La visibilidad de jóvenes que imitan patrones de movimiento animal en redes sociales ha abierto una pregunta simple y concreta: ¿qué le ocurre al cuerpo cuando una persona entrena desplazándose en cuadrupedia, saltando como un felino o apoyando manos y pies como en esos videos virales? El fenómeno, observado también en Chile, no es únicamente cultural; desde las ciencias del deporte ofrece un campo claro para analizar beneficios y riesgos.

Biomecánicamente, muchos de esos gestos reproducen patrones usados en entrenamientos conocidos, como Animal Flow —un sistema de movimientos creado por el instructor estadounidense Mike Fitch—, o en protocolos de locomoción primal y ejercicios de movilidad en cuadrupedia, que se emplean en acondicionamiento físico y rehabilitación. Las guías y posiciones técnicas del American College of Sports Medicine (ACSM), la sociedad científica más citada en ejercicio, señalan que variar patrones de movimiento puede mejorar la competencia motora y la capacidad física cuando se planifica con criterios de carga, técnica y progresión (American College of Sports Medicine).

A nivel fisiológico, desplazarse en cuatro apoyos y ejecutar saltos o giros incrementa la demanda neuromuscular. Esto implica una notable activación del core, los hombros y las muñecas, así como de la musculatura estabilizadora profunda que sostiene la columna y la pelvis. Cuando decimos "core" nos referimos al conjunto de músculos centrales que estabilizan el tronco; y cuando hablamos de "estabilidad escapular" y "lumbopélvica" aludimos al control de la cintura escapular y la base de la columna, respectivamente. Estos movimientos favorecen la coordinación intersegmentaria, es decir, la capacidad de coordinar brazo, tronco y pierna en secuencias complejas.

En términos energéticos, investigaciones en fisiología del ejercicio indican que la locomoción en cuadrupedia suele implicar un mayor costo metabólico que la marcha bípeda, lo que puede convertir estos desplazamientos en un estímulo cardiovascular moderado si se realizan de forma continua y controlada. Sin embargo, la mayor parte de las prácticas ligadas a la tendencia therian son intermitentes y recreativas, por lo que su impacto suele ser más lúdico que el de un programa sistemático de entrenamiento (Organización Mundial de la Salud, recomendaciones sobre actividad física).

Los beneficios potenciales existen, sobre todo cuando estos patrones se incorporan a programas estructurados: mejora de la fuerza funcional, mayor control del movimiento y prevención de desequilibrios musculares si se trabaja con progresión. Pero la evidencia práctica y las guías del ACSM insisten en un punto clave: la técnica y la progresión. Ejecutar apoyos prolongados en muñecas, saltos repetitivos o movimientos explosivos sin supervisión incrementa el riesgo de lesiones por sobreuso, especialmente en adolescentes cuya musculatura y cartílagos todavía están en desarrollo. Para comparar, disciplinas como la gimnasia muestran tasas reconocidas de sobrecarga en muñecas y hombros cuando no hay carga gradual ni supervisión especializada.

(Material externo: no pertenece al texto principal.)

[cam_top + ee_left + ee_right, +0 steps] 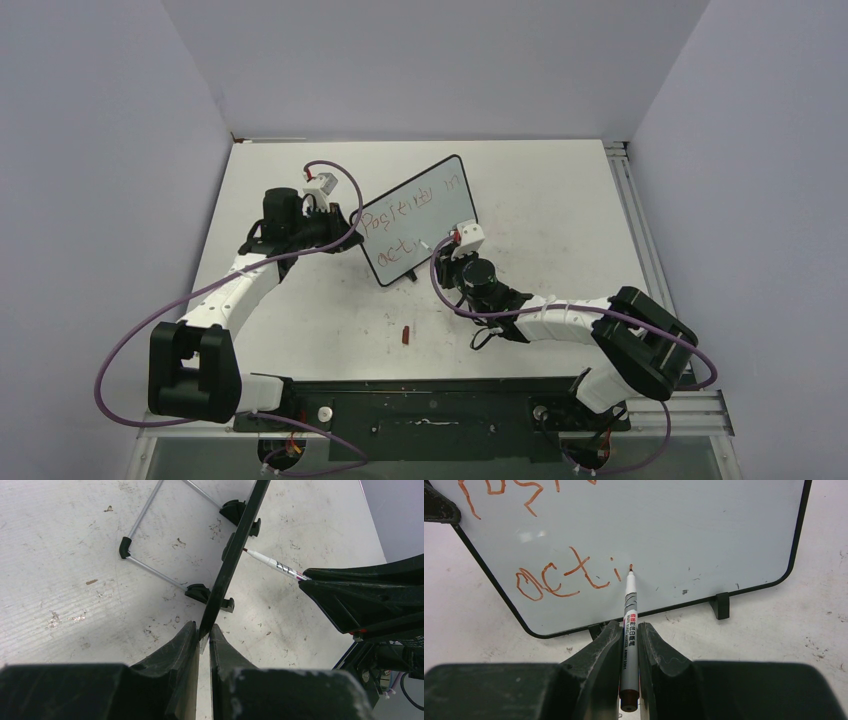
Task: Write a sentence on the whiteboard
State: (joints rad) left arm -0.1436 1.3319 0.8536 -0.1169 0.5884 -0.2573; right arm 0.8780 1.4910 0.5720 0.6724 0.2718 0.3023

En el contexto chileno, el Ministerio de Salud (MINSAL) y las recomendaciones internacionales subrayan la necesidad de promover actividad física segura en jóvenes. Si un adolescente en Chile practica estos movimientos, lo recomendable es que lo haga integrado a un plan más amplio de acondicionamiento, con evaluación previa por un kinesiólogo o profesional en ciencias del ejercicio, y con énfasis en la progresión de cargas y en evitar repeticiones que generen dolor persistente.

Para padres, entrenadores y educadores la regla práctica es sencilla: apreciar el valor motor de estos movimientos, pero enmarcarlos. Que algo sea llamativo en redes sociales no lo exime de principios básicos de entrenamiento. Si la meta es mejorar fuerza, coordinación o movilidad, conviene seguir un programa estructurado, priorizar la técnica, respetar la maduración del cuerpo en la adolescencia y consultar a profesionales de la salud o del deporte cuando aparezca dolor o molestia prolongada.

En perspectiva, la tendencia therian pone de relieve una búsqueda legítima de exploración motora entre jóvenes. Desde la fisiología y la práctica segura, ofrece oportunidades reales para desarrollar capacidades físicas diferentes a la marcha bípeda. El desafío para padres y educadores es acompañar esa exploración con criterios científicos: progresión, supervisión y adaptación a la edad y estado físico de cada persona. (Fuentes: American College of Sports Medicine; Organización Mundial de la Salud; recomendaciones del Ministerio de Salud de Chile).